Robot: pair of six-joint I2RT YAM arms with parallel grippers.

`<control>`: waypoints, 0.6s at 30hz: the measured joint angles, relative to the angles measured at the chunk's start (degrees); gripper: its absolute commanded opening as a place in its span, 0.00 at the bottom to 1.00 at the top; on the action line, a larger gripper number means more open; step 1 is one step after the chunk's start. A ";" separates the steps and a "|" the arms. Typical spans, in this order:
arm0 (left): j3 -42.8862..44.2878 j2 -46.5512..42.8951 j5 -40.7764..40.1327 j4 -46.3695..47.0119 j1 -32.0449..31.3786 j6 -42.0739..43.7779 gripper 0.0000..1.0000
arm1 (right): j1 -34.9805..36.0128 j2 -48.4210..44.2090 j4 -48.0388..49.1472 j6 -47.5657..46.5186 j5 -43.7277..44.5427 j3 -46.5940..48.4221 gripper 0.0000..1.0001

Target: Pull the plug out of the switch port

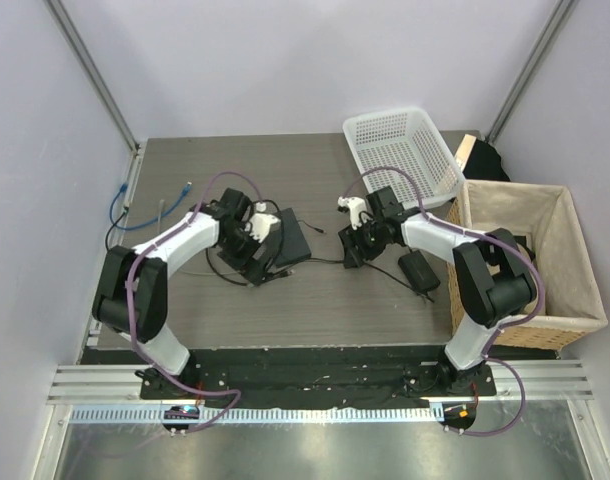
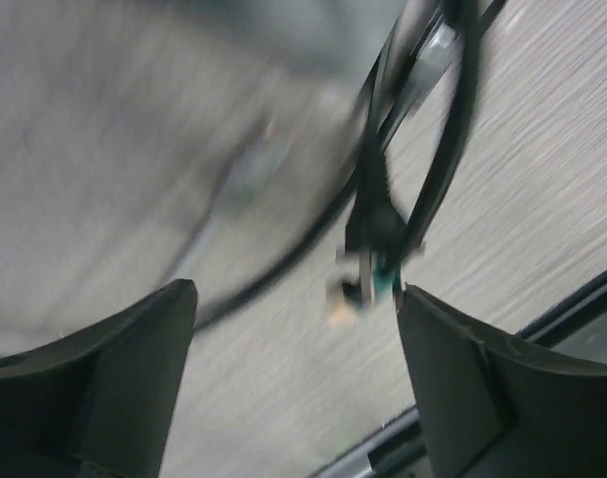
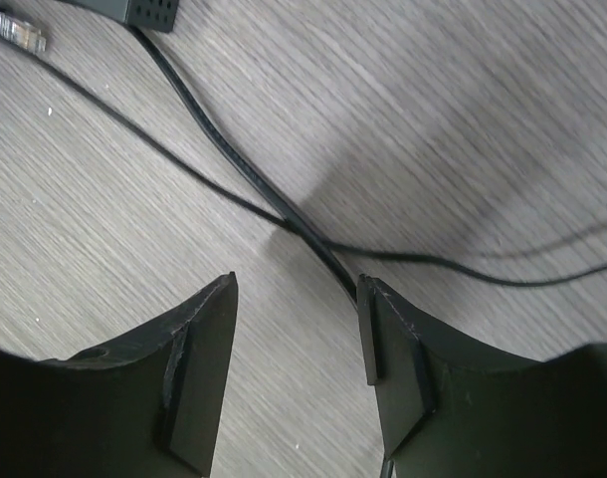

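The flat dark-grey switch box [image 1: 294, 241] lies at the table's middle; its port is not visible. My left gripper [image 1: 253, 243] is at its left edge, open and empty [image 2: 296, 294]. In the blurred left wrist view a black cable ends in a plug [image 2: 366, 280] with a clear, teal-tinted tip, free of any socket, just ahead of my right fingertip [image 2: 413, 304]. My right gripper [image 1: 354, 246] is right of the box, open [image 3: 296, 284] over bare table, with a thick black cable [image 3: 234, 159] running to its right finger. A clear plug [image 3: 15, 34] lies loose beside a corner of the box [image 3: 149, 10].
A black power brick [image 1: 420, 270] lies right of my right gripper. A white plastic basket [image 1: 400, 150] stands at the back right and a lined wicker basket [image 1: 485, 300] at the far right. A blue cable [image 1: 118, 205] lies at the left edge. Thin black cables cross the table [image 3: 463, 257].
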 measured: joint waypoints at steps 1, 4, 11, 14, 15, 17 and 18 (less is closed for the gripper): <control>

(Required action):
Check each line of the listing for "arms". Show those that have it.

(Answer for this exercise):
Robot: pair of six-joint I2RT YAM arms with parallel grippers.
`<control>`: waypoints, 0.6s at 30hz: the measured joint angles, relative to the angles measured at the chunk's start (degrees); gripper: its absolute commanded opening as a place in its span, 0.00 at the bottom to 1.00 at the top; on the action line, a larger gripper number means more open; step 1 is one step after the chunk's start. A ";" separates the steps and a "|" the arms. Typical spans, in this order:

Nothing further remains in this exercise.